- PROBLEM TO WORK ON: Transcribe, word for word and without additions, each line below from the one containing "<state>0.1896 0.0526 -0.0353" through the one containing "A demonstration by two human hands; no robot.", both ends included.

Dataset excerpts

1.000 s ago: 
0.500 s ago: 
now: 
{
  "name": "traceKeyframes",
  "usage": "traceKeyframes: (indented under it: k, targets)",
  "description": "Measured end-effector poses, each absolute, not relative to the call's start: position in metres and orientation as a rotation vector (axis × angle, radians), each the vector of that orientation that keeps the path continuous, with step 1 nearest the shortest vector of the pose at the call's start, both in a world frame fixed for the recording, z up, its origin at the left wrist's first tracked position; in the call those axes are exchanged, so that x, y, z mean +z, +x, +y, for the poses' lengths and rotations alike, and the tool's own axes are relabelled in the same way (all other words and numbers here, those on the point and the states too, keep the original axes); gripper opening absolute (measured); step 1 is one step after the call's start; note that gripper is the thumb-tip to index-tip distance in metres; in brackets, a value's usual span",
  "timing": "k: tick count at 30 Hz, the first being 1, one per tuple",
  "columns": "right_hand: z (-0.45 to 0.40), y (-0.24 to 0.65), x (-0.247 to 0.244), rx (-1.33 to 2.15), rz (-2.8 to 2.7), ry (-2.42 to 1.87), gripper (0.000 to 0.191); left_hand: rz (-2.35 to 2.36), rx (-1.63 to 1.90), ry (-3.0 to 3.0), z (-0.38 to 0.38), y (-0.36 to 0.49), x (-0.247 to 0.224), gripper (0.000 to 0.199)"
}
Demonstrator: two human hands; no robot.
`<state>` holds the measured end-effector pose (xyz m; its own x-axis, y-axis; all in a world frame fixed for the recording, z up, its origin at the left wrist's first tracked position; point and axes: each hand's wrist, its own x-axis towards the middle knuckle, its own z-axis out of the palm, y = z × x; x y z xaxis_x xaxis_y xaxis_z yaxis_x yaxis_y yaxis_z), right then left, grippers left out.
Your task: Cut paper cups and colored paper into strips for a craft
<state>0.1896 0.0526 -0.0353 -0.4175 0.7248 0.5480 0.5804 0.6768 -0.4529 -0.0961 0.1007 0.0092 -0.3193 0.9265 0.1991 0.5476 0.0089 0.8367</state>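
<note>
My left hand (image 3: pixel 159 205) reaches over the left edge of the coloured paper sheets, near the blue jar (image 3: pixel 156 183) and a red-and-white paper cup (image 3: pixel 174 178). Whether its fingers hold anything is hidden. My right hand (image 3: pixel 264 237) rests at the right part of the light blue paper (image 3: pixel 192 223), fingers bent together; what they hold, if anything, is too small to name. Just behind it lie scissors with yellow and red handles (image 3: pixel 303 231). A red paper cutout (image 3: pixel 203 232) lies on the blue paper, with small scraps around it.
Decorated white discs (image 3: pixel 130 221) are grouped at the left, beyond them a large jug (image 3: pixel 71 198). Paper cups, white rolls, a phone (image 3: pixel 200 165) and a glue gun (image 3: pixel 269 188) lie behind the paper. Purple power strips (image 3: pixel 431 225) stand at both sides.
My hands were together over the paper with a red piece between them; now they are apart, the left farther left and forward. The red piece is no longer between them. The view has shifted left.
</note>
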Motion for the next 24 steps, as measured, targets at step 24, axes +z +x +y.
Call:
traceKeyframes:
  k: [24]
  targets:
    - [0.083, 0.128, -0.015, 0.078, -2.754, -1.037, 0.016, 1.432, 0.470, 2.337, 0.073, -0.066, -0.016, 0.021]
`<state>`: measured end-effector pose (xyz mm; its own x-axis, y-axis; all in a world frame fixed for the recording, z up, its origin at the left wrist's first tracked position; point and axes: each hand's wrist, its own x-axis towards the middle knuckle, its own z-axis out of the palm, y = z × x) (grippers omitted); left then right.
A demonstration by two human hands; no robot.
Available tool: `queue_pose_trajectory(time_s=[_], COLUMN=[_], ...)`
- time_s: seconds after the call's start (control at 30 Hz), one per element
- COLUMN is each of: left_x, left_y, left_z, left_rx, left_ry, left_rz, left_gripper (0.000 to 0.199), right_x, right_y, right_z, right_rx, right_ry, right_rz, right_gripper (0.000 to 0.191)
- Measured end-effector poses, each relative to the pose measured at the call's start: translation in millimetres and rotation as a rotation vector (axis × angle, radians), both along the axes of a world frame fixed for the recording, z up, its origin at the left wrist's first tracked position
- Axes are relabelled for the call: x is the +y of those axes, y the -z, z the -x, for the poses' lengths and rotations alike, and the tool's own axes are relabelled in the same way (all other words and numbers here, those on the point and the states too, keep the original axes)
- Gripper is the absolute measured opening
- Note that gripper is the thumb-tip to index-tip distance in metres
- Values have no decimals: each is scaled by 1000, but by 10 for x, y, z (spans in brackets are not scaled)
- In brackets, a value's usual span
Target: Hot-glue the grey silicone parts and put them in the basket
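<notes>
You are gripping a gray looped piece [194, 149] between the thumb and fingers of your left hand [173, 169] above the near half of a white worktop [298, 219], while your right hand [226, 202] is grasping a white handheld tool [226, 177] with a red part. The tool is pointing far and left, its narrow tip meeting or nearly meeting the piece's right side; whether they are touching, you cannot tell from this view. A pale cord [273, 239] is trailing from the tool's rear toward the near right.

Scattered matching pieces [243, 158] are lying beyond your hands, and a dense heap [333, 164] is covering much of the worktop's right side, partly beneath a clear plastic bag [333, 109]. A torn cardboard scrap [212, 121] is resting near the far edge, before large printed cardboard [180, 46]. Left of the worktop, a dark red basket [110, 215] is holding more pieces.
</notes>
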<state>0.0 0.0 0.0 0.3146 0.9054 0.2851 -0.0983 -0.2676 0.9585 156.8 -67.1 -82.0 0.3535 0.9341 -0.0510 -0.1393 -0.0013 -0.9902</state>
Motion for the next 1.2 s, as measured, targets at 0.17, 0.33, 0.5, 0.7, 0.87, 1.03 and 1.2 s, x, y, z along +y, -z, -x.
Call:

- WRITTEN REPLY:
<state>0.1896 0.0526 -0.0353 -0.4175 0.7248 0.5480 0.5804 0.6768 -0.4529 -0.0961 0.1007 0.0092 -0.3193 0.9265 0.1991 0.5476 0.0089 0.8367</state>
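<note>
My left hand (image 3: pixel 159 205) reaches over the left edge of the coloured paper sheets, near the blue jar (image 3: pixel 156 183) and a red-and-white paper cup (image 3: pixel 174 178). Whether its fingers hold anything is hidden. My right hand (image 3: pixel 264 237) rests at the right part of the light blue paper (image 3: pixel 192 223), fingers bent together; what they hold, if anything, is too small to name. Just behind it lie scissors with yellow and red handles (image 3: pixel 303 231). A red paper cutout (image 3: pixel 203 232) lies on the blue paper, with small scraps around it.
Decorated white discs (image 3: pixel 130 221) are grouped at the left, beyond them a large jug (image 3: pixel 71 198). Paper cups, white rolls, a phone (image 3: pixel 200 165) and a glue gun (image 3: pixel 269 188) lie behind the paper. Purple power strips (image 3: pixel 431 225) stand at both sides.
My hands were together over the paper with a red piece between them; now they are apart, the left farther left and forward. The red piece is no longer between them. The view has shifted left.
</note>
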Motion for the next 24 steps, as measured, targets at step 24, axes +z +x +y.
Call:
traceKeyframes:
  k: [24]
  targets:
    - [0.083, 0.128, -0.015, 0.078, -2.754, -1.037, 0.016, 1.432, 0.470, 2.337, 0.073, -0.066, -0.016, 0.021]
`<state>`: measured end-effector pose (xyz mm; its own x-axis, y-axis; all in a world frame fixed for the recording, z up, its origin at the left wrist's first tracked position; point and axes: each hand's wrist, its own x-axis towards the middle knuckle, its own z-axis out of the palm, y = z × x) (grippers omitted); left then right.
A demonstration by two human hands; no robot.

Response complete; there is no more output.